Kathleen A.J. Mohr, Kathryn Dixon and Chase Young

Purpose – This chapter argues that classroom teachers need to be more effective and efficient in order to meet the needs of all students and support their grade-level…

Abstract

Purpose – This chapter argues that classroom teachers need to be more effective and efficient in order to meet the needs of all students and support their grade-level achievement. Given the challenges of contemporary schools – mandated curricula, intensive monitoring and intervention, high-stakes testing, and increased student diversity – teachers are expected to incorporate research-based practices in sophisticated ways. This chapter challenges teachers to assess and enhance their instructional effectiveness.

Approach – This chapter explores ways for teachers to make literacy assessment and instruction more appropriate, productive, and successful, which requires that teachers expand their repertoire of methods and consider ways to deliver instruction expeditiously.

Content – Examples of inefficient practices preface a discussion of some common hindrances to more streamlined instruction. The chapter demonstrates the use of literacy assessment to support more flexible instructional activities, focusing on literacy delivery modes that align with increasingly more difficult text. Subsequent discussion details numerous literacy experiences, including variations of teacher-led, collaborative, guided, partner, and student-led reading. Seven guidelines are presented. The conclusion summarizes an example of how a reading coach used assessment to synthesize an effective intervention to support the marked improvement of a third-grade reader.

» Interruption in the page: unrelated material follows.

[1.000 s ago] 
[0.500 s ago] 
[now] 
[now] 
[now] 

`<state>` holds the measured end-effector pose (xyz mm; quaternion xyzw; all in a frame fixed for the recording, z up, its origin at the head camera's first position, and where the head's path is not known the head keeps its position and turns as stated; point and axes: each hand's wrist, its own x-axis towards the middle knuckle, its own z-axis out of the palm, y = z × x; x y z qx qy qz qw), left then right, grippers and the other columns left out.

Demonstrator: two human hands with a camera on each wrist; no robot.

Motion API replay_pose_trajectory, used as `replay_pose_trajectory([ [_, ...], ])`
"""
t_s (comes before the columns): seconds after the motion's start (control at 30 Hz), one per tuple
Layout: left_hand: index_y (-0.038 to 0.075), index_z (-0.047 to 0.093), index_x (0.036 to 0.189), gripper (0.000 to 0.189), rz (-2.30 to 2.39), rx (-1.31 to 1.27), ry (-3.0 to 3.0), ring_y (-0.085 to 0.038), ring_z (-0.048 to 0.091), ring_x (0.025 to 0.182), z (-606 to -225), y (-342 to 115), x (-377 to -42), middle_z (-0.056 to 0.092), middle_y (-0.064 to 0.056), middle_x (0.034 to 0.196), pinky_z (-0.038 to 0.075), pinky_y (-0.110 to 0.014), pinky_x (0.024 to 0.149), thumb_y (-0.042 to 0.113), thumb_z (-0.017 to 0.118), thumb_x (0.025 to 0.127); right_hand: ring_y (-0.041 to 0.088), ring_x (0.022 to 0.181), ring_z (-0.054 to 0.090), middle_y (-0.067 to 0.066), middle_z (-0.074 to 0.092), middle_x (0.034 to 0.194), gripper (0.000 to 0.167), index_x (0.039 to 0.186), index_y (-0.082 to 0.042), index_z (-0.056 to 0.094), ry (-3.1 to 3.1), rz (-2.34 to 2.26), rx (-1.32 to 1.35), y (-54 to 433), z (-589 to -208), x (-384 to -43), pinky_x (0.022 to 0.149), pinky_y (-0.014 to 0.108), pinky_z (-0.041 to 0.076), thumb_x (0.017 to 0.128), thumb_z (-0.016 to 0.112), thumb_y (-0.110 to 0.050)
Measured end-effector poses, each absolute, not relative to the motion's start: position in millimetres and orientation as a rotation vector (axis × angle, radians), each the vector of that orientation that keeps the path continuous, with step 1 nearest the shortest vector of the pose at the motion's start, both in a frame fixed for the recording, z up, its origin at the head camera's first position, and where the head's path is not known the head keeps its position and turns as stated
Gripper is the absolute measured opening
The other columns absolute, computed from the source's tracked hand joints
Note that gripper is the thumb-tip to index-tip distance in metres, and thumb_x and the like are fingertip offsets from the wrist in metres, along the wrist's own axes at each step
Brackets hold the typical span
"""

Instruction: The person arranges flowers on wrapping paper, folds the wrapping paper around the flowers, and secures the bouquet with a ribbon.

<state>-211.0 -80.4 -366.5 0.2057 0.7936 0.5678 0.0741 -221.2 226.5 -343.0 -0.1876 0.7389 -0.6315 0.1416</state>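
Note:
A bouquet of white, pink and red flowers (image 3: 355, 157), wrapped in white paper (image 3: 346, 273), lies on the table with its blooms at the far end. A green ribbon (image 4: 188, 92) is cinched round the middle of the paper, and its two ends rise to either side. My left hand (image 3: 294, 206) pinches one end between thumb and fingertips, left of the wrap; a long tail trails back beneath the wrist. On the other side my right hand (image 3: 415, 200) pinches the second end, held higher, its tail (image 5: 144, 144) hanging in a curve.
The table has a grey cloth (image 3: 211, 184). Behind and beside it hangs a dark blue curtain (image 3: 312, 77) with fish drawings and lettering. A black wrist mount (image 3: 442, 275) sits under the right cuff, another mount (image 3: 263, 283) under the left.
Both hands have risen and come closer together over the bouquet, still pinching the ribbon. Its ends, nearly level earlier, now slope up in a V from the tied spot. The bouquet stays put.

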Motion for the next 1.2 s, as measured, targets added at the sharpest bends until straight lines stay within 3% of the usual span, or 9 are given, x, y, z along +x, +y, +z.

Implications – The chapter's goal is that teachers consider ways to combine experiences that increase effectiveness, efficiency, and engagement. Readers can explore ways to use assessment to improve their instruction. Numerous suggestions and activities accompany the discussion.

Value – The chapter content challenges teachers to streamline and sophisticate their literacy instruction and demonstrates ways to combine literacy experiences that foster student achievement and engagement.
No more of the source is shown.